What to work on:
Could you copy each line of the entries that contains "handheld"?

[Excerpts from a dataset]
::::::::::

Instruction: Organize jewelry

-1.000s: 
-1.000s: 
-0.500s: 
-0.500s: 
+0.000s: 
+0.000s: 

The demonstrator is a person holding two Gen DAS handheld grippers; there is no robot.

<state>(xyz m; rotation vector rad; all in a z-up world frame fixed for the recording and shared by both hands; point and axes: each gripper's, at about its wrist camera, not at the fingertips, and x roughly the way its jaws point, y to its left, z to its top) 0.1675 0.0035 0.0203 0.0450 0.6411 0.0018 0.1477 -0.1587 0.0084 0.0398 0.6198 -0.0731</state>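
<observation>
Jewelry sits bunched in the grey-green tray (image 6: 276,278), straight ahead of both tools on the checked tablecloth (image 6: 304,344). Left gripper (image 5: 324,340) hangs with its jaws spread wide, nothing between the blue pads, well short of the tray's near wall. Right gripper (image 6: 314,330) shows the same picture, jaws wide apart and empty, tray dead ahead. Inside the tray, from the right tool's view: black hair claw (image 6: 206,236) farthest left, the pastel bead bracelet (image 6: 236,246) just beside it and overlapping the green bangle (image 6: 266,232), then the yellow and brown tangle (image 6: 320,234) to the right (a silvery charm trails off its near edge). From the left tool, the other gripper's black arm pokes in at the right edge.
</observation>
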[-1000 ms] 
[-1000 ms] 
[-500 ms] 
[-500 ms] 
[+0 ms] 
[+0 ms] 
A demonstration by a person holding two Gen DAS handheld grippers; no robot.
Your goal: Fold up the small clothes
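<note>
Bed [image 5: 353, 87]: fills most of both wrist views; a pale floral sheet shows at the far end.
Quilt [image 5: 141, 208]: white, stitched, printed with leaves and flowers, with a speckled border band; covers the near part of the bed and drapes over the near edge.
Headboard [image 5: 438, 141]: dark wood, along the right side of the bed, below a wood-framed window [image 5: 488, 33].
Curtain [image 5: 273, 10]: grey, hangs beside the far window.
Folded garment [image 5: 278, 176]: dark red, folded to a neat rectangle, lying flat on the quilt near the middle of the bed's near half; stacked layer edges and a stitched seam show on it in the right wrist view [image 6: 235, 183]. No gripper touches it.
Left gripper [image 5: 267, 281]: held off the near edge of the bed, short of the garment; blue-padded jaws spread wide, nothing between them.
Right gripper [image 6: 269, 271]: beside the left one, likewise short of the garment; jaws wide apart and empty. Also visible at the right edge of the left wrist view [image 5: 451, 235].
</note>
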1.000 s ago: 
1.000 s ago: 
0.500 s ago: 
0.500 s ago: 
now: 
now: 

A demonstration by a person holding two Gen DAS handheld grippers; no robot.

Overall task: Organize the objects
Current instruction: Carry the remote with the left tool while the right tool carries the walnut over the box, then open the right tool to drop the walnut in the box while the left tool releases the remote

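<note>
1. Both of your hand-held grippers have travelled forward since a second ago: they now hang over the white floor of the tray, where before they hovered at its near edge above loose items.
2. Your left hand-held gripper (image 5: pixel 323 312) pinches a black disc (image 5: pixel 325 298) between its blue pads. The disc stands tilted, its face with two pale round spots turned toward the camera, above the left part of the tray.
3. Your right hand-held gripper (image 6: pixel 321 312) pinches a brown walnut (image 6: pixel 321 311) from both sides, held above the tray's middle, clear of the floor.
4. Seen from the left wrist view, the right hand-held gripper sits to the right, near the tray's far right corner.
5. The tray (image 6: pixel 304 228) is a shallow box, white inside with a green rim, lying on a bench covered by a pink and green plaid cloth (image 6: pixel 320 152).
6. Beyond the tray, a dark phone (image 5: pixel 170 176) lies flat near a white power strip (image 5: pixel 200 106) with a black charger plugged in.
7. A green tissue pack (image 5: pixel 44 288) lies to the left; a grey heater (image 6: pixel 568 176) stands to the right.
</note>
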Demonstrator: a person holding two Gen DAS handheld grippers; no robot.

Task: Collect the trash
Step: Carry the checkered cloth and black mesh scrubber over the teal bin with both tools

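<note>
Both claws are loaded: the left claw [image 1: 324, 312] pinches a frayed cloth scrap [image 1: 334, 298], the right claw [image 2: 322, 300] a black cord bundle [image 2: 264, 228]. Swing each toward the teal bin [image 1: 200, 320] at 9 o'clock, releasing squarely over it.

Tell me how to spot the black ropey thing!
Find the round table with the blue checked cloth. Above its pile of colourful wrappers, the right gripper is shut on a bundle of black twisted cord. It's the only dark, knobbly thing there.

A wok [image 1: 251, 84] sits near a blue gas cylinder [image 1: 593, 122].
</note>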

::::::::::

Response to the exercise:
The demonstrator is a person holding two Gen DAS handheld grippers; there is no robot.
A demonstration by a person holding two Gen DAS handheld grippers; no robot.
A demonstration by a person holding two Gen DAS handheld grippers; no robot.
Demonstrator: a person holding two Gen DAS handheld grippers; no robot.

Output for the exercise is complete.